■ Input data:

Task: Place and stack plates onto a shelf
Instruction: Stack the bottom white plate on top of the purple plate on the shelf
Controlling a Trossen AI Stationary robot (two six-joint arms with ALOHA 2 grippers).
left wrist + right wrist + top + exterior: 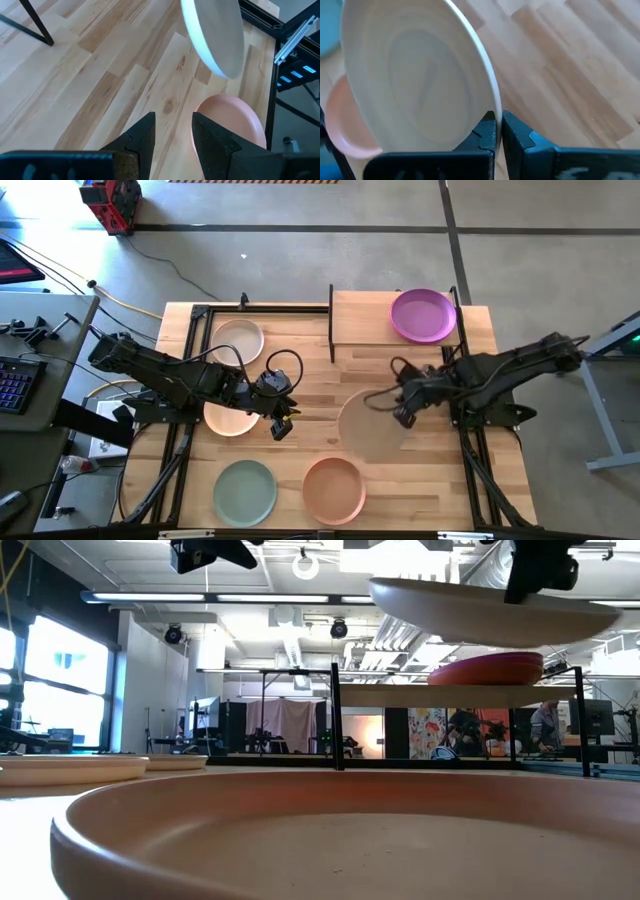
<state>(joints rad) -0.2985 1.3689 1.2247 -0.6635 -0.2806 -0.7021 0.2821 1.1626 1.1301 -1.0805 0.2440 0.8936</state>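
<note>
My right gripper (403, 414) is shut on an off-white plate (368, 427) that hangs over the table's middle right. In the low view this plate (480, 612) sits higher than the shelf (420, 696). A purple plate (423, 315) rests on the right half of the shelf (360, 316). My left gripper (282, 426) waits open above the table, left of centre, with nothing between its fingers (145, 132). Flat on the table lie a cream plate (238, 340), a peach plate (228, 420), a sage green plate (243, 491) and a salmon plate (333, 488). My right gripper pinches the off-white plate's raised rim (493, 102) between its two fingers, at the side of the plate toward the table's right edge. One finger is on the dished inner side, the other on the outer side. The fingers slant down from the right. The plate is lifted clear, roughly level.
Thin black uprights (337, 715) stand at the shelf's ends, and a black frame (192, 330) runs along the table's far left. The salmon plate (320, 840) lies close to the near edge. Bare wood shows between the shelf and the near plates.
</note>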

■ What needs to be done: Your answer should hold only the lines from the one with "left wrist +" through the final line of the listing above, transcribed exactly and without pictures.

■ Finished task:
left wrist + right wrist + top + exterior: 
<state>(joints rad) -0.2985 1.3689 1.2247 -0.6635 -0.2806 -0.7021 0.2821 1.1626 1.1301 -1.0805 0.2440 0.8936</state>
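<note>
My right gripper (403, 414) is shut on an off-white plate (368, 427) that hangs over the table's middle right. In the low view this plate (480, 612) sits higher than the shelf (420, 696). A purple plate (423, 315) rests on the right half of the shelf (360, 316). My left gripper (282, 426) waits open above the table, left of centre, with nothing between its fingers (145, 132). Flat on the table lie a cream plate (238, 340), a peach plate (228, 420), a sage green plate (243, 491) and a salmon plate (333, 488). My right gripper pinches the off-white plate's raised rim (493, 102) between its two fingers, at the side of the plate toward the table's right edge. One finger is on the dished inner side, the other on the outer side. The fingers slant down from the right. The plate is lifted clear, roughly level.
Thin black uprights (337, 715) stand at the shelf's ends, and a black frame (192, 330) runs along the table's far left. The salmon plate (320, 840) lies close to the near edge. Bare wood shows between the shelf and the near plates.
</note>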

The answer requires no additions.